[Exercise details] Figure out how many lines in the records below hold the string "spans". That number alone is the answer.

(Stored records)
═══

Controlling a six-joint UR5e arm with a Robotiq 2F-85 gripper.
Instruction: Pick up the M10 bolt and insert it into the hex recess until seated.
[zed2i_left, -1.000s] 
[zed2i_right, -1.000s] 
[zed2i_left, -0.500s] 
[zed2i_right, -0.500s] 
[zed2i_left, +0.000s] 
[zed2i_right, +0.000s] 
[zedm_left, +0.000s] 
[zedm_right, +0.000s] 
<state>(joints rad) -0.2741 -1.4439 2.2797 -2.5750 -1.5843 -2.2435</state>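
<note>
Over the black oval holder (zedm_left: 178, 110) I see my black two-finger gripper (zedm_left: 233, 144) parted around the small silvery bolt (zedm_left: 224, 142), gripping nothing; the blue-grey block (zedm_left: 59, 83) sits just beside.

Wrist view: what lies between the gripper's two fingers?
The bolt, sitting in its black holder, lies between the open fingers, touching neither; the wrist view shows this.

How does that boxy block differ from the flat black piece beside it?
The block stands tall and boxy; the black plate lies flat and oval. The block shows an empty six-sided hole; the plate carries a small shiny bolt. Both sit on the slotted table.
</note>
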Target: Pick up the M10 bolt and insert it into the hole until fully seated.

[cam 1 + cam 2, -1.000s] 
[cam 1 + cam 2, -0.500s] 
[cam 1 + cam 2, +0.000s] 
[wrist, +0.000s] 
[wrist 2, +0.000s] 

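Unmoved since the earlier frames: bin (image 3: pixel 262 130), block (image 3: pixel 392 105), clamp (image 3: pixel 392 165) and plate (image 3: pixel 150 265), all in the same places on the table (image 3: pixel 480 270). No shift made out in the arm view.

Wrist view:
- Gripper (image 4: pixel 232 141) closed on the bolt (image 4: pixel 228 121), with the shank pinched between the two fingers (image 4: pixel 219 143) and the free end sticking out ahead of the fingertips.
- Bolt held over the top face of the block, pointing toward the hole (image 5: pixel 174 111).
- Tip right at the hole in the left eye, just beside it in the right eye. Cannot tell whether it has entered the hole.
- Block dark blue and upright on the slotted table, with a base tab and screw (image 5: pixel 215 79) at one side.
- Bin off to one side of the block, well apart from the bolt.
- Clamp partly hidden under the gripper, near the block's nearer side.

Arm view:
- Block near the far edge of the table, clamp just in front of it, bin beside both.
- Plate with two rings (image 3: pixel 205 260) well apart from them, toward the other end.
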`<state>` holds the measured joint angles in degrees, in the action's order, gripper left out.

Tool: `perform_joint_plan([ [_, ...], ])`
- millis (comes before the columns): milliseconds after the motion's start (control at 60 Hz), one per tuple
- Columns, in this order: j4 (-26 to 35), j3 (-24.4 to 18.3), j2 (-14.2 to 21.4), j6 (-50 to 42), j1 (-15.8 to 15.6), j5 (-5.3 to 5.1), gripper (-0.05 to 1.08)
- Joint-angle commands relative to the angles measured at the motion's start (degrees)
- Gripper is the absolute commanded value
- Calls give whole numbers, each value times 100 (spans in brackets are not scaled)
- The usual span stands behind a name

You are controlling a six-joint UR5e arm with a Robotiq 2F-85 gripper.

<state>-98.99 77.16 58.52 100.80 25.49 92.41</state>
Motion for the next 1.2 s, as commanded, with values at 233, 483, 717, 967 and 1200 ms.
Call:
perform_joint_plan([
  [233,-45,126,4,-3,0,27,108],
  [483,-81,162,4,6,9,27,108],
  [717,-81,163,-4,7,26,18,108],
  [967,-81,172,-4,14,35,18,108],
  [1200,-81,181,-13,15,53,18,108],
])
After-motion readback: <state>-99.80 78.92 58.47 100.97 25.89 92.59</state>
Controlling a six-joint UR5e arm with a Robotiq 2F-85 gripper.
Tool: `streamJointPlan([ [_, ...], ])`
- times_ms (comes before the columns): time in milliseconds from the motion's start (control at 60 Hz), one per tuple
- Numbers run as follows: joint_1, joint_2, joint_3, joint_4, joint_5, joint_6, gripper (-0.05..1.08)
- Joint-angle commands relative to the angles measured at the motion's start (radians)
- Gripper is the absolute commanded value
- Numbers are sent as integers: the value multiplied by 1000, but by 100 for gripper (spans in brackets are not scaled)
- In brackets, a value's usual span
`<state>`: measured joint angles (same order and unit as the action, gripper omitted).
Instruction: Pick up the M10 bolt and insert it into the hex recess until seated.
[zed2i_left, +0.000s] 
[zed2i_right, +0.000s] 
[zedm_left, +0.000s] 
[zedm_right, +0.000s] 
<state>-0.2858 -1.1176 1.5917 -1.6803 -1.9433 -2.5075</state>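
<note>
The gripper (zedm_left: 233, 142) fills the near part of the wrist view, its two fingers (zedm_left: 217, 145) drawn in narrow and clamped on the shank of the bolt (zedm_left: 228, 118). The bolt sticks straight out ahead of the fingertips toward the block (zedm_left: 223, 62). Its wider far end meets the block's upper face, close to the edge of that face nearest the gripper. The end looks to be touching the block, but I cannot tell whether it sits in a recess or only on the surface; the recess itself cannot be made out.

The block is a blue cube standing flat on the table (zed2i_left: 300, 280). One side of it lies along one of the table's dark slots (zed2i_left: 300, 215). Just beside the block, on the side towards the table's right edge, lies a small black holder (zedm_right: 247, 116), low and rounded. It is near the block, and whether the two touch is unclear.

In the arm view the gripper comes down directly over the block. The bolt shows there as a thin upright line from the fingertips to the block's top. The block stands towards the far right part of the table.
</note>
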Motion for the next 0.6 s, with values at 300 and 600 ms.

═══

[Written response] 2